CSOメッセージ

写真:執行役員 CSO 大石 昇吾

サステナビリティと事業の融合による価値創造

明治ホールディングス株式会社 執行役員 CSO 大石 昇吾

2026年4月、CSOに就任いたしました。CSOとしての私の最大の使命は、サステナビリティという社会にとって意味のある価値を、事業を通じてお客さまに届け、持続的な企業価値へと転換する「トレード・オン」を生み出すことです。この考え方は、これまでニュートリション事業において、栄養価値を商品価値として具現化し、最終的に経済的な成長へと結び付けてきたことと本質的に通じることです。サステナビリティを経営の中枢に据え、事業戦略と一体で推進することにより、事業の持続性と企業価値の向上を着実に実現していきます。
近年、気候変動や生物多様性の損失、資源制約、人権問題など、企業を取り巻く環境は大きく変化しています。こうした社会課題への対応は、企業の競争力や持続的成長を左右する重要な経営テーマとなっています。
だからこそ、サステナビリティを事業活動と切り離して捉えるのではなく、事業そのものへ組み込み、社会価値と経済価値の「トレード・オン」を実現していくことが重要であると考えています。

サステナビリティと事業の融合

明治グループでは、2021年度より独自の経営指標「明治ROESG®※1」を最上位の経営目標として掲げ、ROE(経済価値)とESG(社会価値)の両立を推進してきました。現在では、サステナビリティは事業戦略そのものを支える基盤として位置づけられています。

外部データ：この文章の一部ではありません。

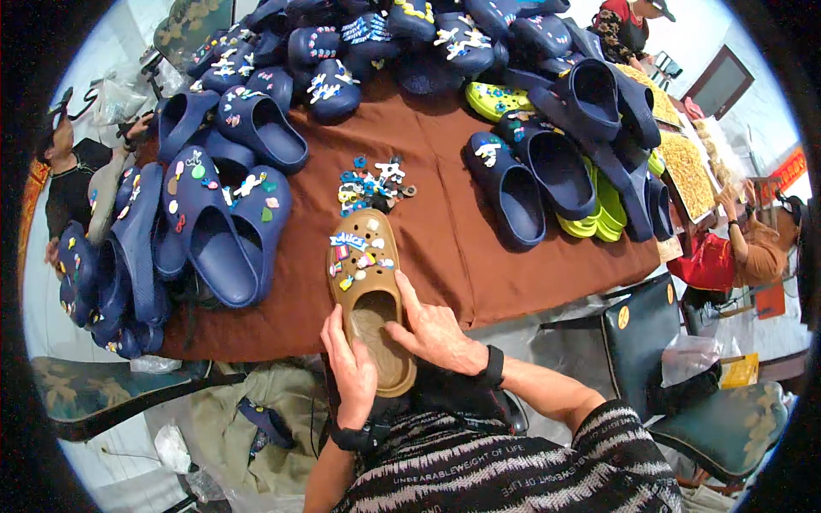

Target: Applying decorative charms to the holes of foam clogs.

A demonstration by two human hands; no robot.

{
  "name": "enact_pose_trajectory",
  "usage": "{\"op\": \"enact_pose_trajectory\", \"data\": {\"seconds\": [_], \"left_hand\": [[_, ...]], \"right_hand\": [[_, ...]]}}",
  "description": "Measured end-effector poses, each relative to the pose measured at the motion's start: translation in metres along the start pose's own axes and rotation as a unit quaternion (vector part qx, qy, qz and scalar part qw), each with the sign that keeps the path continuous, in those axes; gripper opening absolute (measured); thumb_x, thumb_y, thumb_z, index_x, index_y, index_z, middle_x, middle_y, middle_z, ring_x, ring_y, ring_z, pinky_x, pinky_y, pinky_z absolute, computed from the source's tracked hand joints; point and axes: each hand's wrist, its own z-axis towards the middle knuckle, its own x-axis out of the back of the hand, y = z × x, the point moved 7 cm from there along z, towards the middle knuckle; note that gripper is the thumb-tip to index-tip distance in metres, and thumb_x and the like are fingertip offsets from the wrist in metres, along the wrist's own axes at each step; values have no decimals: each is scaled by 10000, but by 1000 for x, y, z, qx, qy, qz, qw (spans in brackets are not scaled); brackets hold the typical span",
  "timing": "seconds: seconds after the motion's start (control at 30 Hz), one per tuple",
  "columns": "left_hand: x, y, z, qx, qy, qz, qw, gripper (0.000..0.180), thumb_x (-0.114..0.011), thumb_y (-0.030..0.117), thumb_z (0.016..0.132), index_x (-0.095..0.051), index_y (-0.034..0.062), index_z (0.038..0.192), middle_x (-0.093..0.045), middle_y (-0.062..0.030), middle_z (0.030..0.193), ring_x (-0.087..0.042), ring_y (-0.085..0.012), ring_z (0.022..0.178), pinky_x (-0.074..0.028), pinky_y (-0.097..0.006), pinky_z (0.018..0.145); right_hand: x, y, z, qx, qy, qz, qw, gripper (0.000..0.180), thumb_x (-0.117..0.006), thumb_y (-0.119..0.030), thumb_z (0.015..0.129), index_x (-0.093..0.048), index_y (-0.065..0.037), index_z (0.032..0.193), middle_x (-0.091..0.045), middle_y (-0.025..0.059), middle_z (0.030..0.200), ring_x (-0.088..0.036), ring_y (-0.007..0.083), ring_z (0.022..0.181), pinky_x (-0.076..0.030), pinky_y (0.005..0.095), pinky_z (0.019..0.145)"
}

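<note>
A tan clog (366, 280) with its toe pointing away lies at the table's near edge, its heel reaching out over my lap. Several colourful shoe charms are set in the holes of its upper; other holes are bare. My left hand (352, 376) grips the clog's left side, fingers along the rim. On the other side my right hand (438, 335) holds the rim, with its thumb inside the opening. Just beyond the toe is a small pile of loose charms (374, 185) in blue, white and black.
Navy clogs with charms are heaped on the left (224, 248) and along the far side of the brown-clothed table (530, 286). More navy clogs (522, 201) and lime green clogs (605, 209) lie right. Chairs (641, 342) stand nearby; other people are around.
</note>
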Motion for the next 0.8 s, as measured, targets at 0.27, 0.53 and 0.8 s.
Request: {"op": "enact_pose_trajectory", "data": {"seconds": [0.27,0.53,0.8], "left_hand": [[-12,10,-24,44,-90,-120,988,434,-504,83,980,-464,-22,1399,-479,-214,1395,-504,-334,1236,-432,-390,1015],[-14,9,-33,-22,-120,-15,992,289,-509,91,965,-594,-15,1220,-549,-198,1316,-515,-356,1238,-370,-411,1098],[-21,16,-37,-77,-127,63,987,284,-557,89,934,-599,-1,1200,-556,-192,1288,-483,-370,1254,-354,-446,1103]], "right_hand": [[53,10,-2,90,25,-26,995,580,-561,-131,880,-380,5,1414,-665,271,844,-644,452,706,-512,540,637],[169,39,-27,19,169,-44,984,519,-557,-123,898,-421,-80,1397,-657,254,869,-675,427,756,-546,491,665],[254,75,-49,13,282,-15,959,460,-530,-50,910,-488,-48,1368,-670,205,1044,-685,313,966,-528,383,863]]}}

2026中期経営計画では、12のマテリアリティを主要ブランドや事業活動へ落とし込みながら、具体的な取り組みを進めています。

その取り組みの一つが、「meijiサステナブルプロダクツ認定制度」です。本制度では、栄養価値に加え、人権・環境に配慮した原料調達や資源循環など、バリューチェーン全体の取り組みを商品価値として可視化しています。サステナビリティを"伝わる価値"として商品へ組み込み、お客さまの選択につなげることは、今後の競争力強化において重要なテーマであると考えています。

ネイチャーポジティブ※2への貢献を、事業の持続性につなげる

乳やカカオをはじめ、自然由来の資源を基盤とする当社グループにとって、自然資本の持続可能性は事業継続における重要な基盤です。そのため、ネイチャーポジティブへの貢献は、最重要課題の一つであると認識しています。

明治グループでは、「生態系の保全・再生」「カーボンニュートラル」「サーキュラーエコノミー」を三位一体で推進しています。酪農家やカカオ農家との連携を通じ、再生農業や森林保全などの取り組みを進めています。
2026年度は、これらの取り組みをさらに加速させる年と位置づけています。グローバル・ネイチャーポジティブ・サミットや国際園芸博覧会(GREEN×EXPO 2027)への参画など、国際的な議論や連携にも積極的に参加しています。

ステークホルダーとの対話を通じた価値創造

サステナビリティを企業価値につなげるためには、自社だけでなく、サプライチェーンや業界、社会全体を巻き込んだ取り組みが不可欠です。
当社は、JAFASへの参画や官民連携を通じ、業界全体の課題解決やルール形成にも取り組んでいます。また、株主・投資家をはじめとするステークホルダーとの対話を重視し、サステナビリティ戦略と事業戦略の融合による企業価値向上を、実行と成果を通じて示していきます。

2026年6月

  • ※1「ROESG」は一橋大学教授・伊藤邦雄氏が開発した経営指標で、同氏の商標です。